I’m in therapy otherwise I wouldn’t have the courage to post such a picture online.
Having a BMI of 17.0 is actually approached critically but there was no other choice that you know the BMI but are not approached critically
I forgot.
You are now very thin and that you continue to track your calories and make such a head suggest you are still eating.
From what you see here, I go from underweight
I know the things of calometry about a study, but the other. My Apple Watch Trackt also my sleep, my heart rate and I would not be known that this is special if the smartwatch keeps a lot of things logged. I don’t have to log on that with the food, my mother will make sure she cooks.
It doesn’t change the fact that you’re still eating.

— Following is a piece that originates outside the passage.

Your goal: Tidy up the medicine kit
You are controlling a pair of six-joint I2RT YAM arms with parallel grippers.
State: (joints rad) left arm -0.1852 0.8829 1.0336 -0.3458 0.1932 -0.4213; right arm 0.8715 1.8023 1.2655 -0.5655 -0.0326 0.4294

Sorry but eating disorders are more than underweight.
I know I’m underweight, I know I don’t need to lose weight more, but I have respect for myself and my body. I know that eating my relationship is characterized by this time when I try to be cramped even thinner. But still, I feel like calling me so unconsciously if you didn’t meet me personally.
Firstly, I also know the things because it affects my psychopharmaceuticals how much I weigh if the dose has to be adjusted and what I can eat because some medicines interact with food.
Secondly, you would be confronted by such things yourself if you had a family in which your own mother, on the one hand, approved snacks and alcohol and in the same breath before the family, puts itself on a somewhat questionable diet. Their satisfaction is sad but true of the number on the scale. On the other hand, I’m just thinking if I have lost my suspicion of losing weight to act with this counterpart.
I don’t have a bad conscience to take a big dessert every week at meals or to refill the plate at the table to eat more.
I may have this diagnosis, but I can, in contrast to other people, well claim the eating disorder certainly not my everyday life.